Opinião de Vinícius Pereira de Paula
Também incluído no FEPIANO 41, publicado em Maio de 2020
Os números não mentiam. Entretanto, a euforia dos mercados camuflava a crise financeira que já era avistada por alguns no horizonte.
O novo Coronavírus impôs ao mundo um grande desafio: reduzir o contacto entre humanos para conter o seu avanço. A medida levou à diminuição das transações comerciais e à queda de produtividade em todo o globo. O impacto económico é já sentido e previsões de uma nova recessão económica são amplamente divulgadas. Mas a nova depressão não foi causada pelo microrganismo. Não o culpe.
Já no final da década, os dados indicavam o fim de um ciclo de mais de 10 anos, porém com problemas mais graves. O Fundo Monetário Internacional (FMI), publicou, em 2018, que o nível de endividamento público e privado das nações havia alcançado os incríveis US$ 188 biliões, menor apenas que a dívida contraída durante o período da Segunda Guerra Mundial, como divulgado pelo ‘El País’. O alto endividamento juntava-se ao declínio sistemático do PIB em todo o mundo, a gerar uma relação global média de 226%.
E por que razão isso seria preocupante? Segundo o FMI, o alto endividamento deixa os países vulneráveis. De acordo com a instituição, a dívida pública entre as economias avançadas, em 2018, já era 90% maior que a do cenário pré-crise de 2008. E não se pode falar em dívida sem a atribuir à última depressão, na qual os governos e empresas apelaram às baixas taxas de juros e ao alongamento dos empréstimos.
Outro indício estava na valorização do ouro a partir do fim de 2018. Historicamente, o metal é valorizado em cenários de contração. E o neófito bitcoin, concebido para ser um ativo resistente às crises, não ficou atrás, entrando num novo ciclo de alta. Além disso, outros problemas geravam incerteza no horizonte: o Brexit, a guerra comercial entre os EUA e China e a fragilidade dos bancos em todo o mundo revelavam agonia na conjuntura económica.

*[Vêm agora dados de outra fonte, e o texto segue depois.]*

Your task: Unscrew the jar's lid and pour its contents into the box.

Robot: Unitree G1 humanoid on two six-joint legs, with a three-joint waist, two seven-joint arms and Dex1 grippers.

Todavia, na contramão dos números, o bom ânimo por parte dos investidores gerava efervescência nos mercados e camuflava os problemas. A bolsa americana bateu recordes; ações de empresas que vivem de crédito e pouco ou nenhum lucro valorizaram. No Brasil, a expectativa do novo governo, liberal, desviou os maus ventos além do Atlântico e, em 2019, mais de 700 mil novos investidores chegaram à bolsa, que alcançou os 100 mil pontos pela primeira vez na sua história.
Porém, muito desse crescimento deve-se às ações dos bancos centrais em todo o mundo, que se têm esforçado para injetar liquidez no mercado, comprando dívidas, a fim de impedir quebras. E o anúncio da inversão da curva de juros americana em agosto de 2019 ativou, finalmente, a desconfiança de uma recessão. De facto, as coisas não estavam a andar bem.
Com o presente chinês na entrada da década, a economia, que já respirava por aparelhos, foi obrigada a poupar energia. E isto é mau para quem já não tinha muita saúde. A necessidade de aumentar ainda mais os gastos governamentais para conter a pandemia encontra agora o desafio de ter de amparar empresas e trabalhadores em todo o globo. Tudo indica que 2020 e 2021 serão anos perdidos para o crescimento económico, mas isto aconteceria de qualquer maneira, pois os tempos de expansão já estavam no seu fim.